**Work instruction**
Look through the listing below for lines containing "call". State how many there are, and nothing else.

___ Exercise data ___

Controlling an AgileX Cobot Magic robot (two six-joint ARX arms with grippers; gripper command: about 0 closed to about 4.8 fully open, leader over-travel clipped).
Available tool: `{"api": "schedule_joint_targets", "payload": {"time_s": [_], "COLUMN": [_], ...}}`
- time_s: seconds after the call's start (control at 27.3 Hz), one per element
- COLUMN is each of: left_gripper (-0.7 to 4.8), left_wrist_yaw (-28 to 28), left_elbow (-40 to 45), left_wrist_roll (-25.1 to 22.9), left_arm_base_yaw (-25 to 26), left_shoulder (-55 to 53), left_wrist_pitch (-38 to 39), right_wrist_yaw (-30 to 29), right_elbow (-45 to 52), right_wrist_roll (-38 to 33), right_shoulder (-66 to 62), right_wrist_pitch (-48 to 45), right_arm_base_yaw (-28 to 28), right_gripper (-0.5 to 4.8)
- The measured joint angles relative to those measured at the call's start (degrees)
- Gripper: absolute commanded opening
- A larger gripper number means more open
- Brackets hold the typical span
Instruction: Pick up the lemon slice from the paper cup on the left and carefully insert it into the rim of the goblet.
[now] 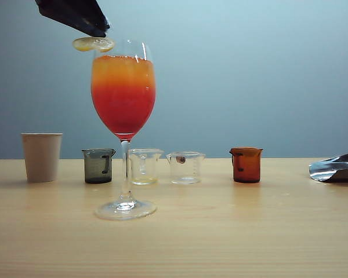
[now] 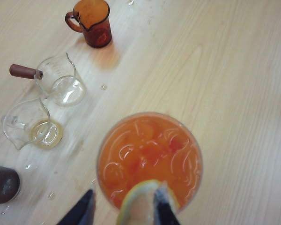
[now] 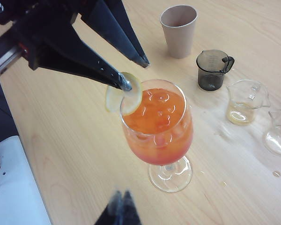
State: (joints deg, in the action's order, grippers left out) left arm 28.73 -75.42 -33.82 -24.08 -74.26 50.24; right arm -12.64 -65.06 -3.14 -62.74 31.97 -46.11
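Observation:
The goblet (image 1: pixel 123 92) with its red-to-orange drink stands at centre left on the wooden table. The lemon slice (image 1: pixel 93 44) sits across the goblet's rim on its left side, part over the drink and part outside (image 3: pixel 117 101). My left gripper (image 3: pixel 133 72) hovers just above it, open. One finger tip touches the slice and the other stands well apart. In the left wrist view the slice (image 2: pixel 133 206) lies against one finger over the goblet (image 2: pixel 150 154). The paper cup (image 1: pixel 42 156) stands far left. My right gripper (image 3: pixel 122 197) is shut and empty, low beside the goblet's foot.
A row of small beakers stands behind the goblet: dark grey (image 1: pixel 98 165), two clear ones (image 1: pixel 144 165) (image 1: pixel 185 167), and an amber one (image 1: pixel 246 164). Crumpled silver foil (image 1: pixel 336 168) lies at the right edge. Drops of liquid dot the table near the beakers.

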Motion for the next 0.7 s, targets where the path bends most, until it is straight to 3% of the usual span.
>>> {"api": "schedule_joint_targets", "payload": {"time_s": [0.7], "left_gripper": [1.62], "left_wrist_yaw": [0.59], "left_elbow": [-3.19], "left_wrist_roll": [1.66], "left_arm_base_yaw": [0.00], "left_shoulder": [0.22], "left_wrist_pitch": [-0.20], "right_wrist_yaw": [-0.20], "right_elbow": [0.00], "right_wrist_roll": [-0.02], "right_shoulder": [0.00], "right_wrist_pitch": [0.02], "right_arm_base_yaw": [0.00], "right_gripper": [-0.09]}}
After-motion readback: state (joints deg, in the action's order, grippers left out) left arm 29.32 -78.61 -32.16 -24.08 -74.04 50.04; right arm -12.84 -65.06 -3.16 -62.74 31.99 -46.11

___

**Written reply**
2